What’s made this year more challenging for the municipality are the same things that have made household budgets more daunting as well.
“The pressures of inflation that hit our own pocketbooks hit the town’s pocketbook as well,” Dollin said. “So, everything from collective bargaining to the price of fuel, to the price of insurance, to all those things that are pressures in our own lives are pressures at council, too.”
Add to that the growth pressures that Innisfil faces. While more acutely seen by the double-digit increase to the South Simcoe Police Services budget, the need for additional bodies to serve the community is shared among the town’s departments.
‘There’s a war on talent right now and the most important asset we have are our people,” Dollin said. “We have to pay a fair wage, and we have to create the culture and environment where people feel valued and feel like they are contributing.”
She pointed to the request to add an extra customer service staff member in this year’s budget, to help handle the approximately 45,000 requests that came through town hall in 2024.
When in the community, Dollin hears wonderful feedback about town staff and doesn’t want that to dip. In the mayor's eyes, community engagement was another big win for the town this year, with the success of the inaugural InnisFALL and the various Neighbourhood Nights held throughout the community.
She also lauded the continued volunteer work she sees, especially in service of the town’s less fortunate.
“I also feel the community itself has really stepped up,” Dollin said. “I just can’t believe the number of people in Innisfil who have volunteered in whatever capacity to make their community better. You know, we didn’t do that. We can’t do that. That the community does that for us, it’s really, really welcome.”
For all the highs Dollin found in the community in 2024, two events closer to home will stand out.

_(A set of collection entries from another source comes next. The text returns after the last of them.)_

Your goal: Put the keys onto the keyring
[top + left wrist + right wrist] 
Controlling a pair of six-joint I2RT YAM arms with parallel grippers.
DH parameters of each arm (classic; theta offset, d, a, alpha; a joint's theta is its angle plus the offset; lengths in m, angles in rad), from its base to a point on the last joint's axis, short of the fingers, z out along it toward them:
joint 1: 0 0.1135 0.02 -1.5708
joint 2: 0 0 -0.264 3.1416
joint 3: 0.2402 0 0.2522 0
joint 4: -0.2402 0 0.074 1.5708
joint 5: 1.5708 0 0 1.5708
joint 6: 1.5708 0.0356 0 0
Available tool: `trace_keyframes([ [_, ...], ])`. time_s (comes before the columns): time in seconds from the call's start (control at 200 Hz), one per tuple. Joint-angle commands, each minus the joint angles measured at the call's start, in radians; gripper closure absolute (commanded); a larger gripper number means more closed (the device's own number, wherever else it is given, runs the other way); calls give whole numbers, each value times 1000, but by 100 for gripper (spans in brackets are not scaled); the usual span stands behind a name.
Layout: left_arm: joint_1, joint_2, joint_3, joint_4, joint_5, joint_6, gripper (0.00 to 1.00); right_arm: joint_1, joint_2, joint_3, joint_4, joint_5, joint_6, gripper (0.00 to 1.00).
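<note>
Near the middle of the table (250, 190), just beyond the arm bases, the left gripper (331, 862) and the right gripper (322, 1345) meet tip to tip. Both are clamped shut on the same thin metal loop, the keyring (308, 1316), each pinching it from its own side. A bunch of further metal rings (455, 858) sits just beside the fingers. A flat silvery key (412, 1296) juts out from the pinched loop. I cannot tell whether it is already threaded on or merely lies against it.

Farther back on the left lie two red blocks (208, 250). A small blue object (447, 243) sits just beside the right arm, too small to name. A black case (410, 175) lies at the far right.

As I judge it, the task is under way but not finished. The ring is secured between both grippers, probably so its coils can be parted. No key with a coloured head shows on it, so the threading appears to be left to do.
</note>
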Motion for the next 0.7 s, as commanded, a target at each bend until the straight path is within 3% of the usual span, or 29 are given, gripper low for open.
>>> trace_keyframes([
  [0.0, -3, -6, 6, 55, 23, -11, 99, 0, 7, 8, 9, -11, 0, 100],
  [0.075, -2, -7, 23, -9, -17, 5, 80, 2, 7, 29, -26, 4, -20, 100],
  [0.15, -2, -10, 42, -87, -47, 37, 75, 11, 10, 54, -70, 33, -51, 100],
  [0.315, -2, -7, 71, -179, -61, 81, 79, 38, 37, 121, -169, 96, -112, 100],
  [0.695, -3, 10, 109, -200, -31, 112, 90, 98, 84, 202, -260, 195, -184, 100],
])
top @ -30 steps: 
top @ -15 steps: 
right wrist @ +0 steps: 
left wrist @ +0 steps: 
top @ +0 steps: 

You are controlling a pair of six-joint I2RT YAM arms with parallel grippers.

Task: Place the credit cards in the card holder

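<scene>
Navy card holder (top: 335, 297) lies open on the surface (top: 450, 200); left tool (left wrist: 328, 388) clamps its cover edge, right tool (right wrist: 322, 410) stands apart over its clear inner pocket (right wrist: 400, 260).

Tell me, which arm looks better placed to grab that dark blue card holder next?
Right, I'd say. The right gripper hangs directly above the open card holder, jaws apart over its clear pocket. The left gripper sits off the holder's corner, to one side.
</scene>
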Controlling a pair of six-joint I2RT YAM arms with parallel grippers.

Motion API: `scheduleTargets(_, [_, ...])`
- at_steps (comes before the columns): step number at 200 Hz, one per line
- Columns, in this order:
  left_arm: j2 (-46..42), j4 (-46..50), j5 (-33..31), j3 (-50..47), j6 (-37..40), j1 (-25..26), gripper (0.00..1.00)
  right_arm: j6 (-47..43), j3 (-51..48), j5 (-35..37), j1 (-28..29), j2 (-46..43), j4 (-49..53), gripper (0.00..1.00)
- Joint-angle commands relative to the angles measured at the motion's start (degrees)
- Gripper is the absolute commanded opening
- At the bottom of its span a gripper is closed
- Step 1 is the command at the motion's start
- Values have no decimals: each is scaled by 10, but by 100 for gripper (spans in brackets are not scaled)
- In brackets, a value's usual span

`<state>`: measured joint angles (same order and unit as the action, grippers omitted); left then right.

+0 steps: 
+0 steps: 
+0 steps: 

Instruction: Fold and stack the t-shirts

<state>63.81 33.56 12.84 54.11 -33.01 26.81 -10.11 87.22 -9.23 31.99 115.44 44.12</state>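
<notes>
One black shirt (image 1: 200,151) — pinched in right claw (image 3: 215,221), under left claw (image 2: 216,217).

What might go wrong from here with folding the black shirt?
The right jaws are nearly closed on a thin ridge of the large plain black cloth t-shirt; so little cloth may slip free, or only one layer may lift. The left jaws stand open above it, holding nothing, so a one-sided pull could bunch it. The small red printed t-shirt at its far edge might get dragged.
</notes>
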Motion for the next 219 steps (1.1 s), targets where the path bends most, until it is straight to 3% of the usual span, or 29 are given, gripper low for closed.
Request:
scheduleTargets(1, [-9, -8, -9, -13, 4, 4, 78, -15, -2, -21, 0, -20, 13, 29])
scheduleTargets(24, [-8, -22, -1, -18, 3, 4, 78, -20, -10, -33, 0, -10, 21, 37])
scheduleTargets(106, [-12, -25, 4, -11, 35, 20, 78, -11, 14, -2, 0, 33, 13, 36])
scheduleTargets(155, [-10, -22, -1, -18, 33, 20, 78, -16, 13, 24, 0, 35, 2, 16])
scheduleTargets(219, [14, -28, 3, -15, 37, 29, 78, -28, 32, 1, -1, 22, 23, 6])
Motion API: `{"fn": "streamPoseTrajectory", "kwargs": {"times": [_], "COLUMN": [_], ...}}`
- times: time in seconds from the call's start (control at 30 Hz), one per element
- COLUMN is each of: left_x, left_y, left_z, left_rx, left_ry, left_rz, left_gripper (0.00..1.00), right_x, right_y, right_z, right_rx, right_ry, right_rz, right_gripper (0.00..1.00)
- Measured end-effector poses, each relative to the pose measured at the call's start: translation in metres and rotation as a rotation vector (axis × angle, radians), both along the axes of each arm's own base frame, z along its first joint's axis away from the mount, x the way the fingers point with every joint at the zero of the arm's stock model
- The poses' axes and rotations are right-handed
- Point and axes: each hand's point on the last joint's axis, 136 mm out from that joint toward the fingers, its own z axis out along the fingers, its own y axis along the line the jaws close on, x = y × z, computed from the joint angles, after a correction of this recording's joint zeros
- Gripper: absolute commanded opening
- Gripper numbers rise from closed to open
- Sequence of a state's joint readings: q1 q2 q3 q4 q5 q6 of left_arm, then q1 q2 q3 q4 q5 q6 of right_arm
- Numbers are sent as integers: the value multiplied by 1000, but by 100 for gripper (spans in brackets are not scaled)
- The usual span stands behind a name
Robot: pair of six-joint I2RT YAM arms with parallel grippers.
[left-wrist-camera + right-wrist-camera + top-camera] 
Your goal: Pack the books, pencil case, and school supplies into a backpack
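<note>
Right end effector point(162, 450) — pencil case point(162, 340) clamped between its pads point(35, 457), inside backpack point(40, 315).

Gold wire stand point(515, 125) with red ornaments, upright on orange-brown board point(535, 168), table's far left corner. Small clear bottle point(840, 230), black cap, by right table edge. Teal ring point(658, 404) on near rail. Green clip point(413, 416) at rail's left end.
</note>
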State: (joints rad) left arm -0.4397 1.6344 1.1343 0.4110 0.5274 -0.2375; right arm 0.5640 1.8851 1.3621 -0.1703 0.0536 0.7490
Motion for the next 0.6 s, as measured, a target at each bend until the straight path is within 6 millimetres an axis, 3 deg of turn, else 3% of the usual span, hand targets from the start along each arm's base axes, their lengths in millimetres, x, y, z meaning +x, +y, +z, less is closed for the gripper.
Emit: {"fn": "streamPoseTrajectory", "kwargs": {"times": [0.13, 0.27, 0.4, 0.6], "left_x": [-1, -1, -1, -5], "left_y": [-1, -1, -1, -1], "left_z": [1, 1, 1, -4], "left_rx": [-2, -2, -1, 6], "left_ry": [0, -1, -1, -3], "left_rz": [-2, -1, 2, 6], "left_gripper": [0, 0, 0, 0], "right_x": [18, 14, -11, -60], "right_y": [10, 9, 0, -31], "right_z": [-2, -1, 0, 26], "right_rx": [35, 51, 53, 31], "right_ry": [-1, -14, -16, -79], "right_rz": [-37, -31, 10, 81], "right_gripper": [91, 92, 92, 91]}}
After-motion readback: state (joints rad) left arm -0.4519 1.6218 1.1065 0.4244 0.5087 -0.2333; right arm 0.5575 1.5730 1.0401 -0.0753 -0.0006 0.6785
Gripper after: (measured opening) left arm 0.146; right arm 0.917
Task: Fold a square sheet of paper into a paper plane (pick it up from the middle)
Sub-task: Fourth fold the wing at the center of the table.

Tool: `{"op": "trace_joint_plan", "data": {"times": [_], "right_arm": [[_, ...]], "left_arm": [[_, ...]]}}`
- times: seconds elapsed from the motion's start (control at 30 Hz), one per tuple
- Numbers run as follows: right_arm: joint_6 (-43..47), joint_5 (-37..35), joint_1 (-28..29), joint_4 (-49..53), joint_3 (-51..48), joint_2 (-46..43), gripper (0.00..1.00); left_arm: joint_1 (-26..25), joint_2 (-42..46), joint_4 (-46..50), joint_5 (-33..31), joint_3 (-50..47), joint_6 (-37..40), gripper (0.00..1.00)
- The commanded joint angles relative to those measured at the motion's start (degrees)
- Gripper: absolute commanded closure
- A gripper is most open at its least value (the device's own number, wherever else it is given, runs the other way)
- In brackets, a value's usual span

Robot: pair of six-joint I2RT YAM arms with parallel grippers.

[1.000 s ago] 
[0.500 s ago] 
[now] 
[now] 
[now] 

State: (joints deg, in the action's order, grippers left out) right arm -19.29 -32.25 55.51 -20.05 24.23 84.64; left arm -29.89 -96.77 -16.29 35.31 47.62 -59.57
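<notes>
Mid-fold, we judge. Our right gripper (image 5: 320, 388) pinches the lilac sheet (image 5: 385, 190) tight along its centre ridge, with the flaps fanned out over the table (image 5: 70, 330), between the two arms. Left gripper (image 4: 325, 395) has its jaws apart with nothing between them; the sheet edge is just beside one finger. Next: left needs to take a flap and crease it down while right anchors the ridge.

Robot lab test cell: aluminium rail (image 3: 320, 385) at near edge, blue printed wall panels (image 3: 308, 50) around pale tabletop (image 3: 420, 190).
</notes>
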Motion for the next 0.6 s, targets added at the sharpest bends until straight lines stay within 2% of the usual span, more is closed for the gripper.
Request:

This year, Dollin became a grandmother for the first time, as she celebrated her 30th year on Innisfil council.
A lot has changed in the past three decades, but one thing remains the same, she said.
“What hasn’t changed is the passion, and I don’t just mean mine,” Dollin said. “I mean how the residents feel about their community, how the staff feel about doing their work and making change. And the councils that I’ve worked with, everybody’s had that passion. It causes conflict sometimes, because passionate people may not always agree on what’s the best way forward, but that’s the good part about it. If you didn’t care, you wouldn’t have that conflict.”
Municipal government really hasn’t changed either, she added.
“It’s not like provincial or federal government; it’s not as prestigious,” Dollin said. “It doesn’t pay well. I mean, you’re not in it for the money. You don’t go into this for the wrong reasons. You go into it for the right reasons because that’s the only reason you do it.”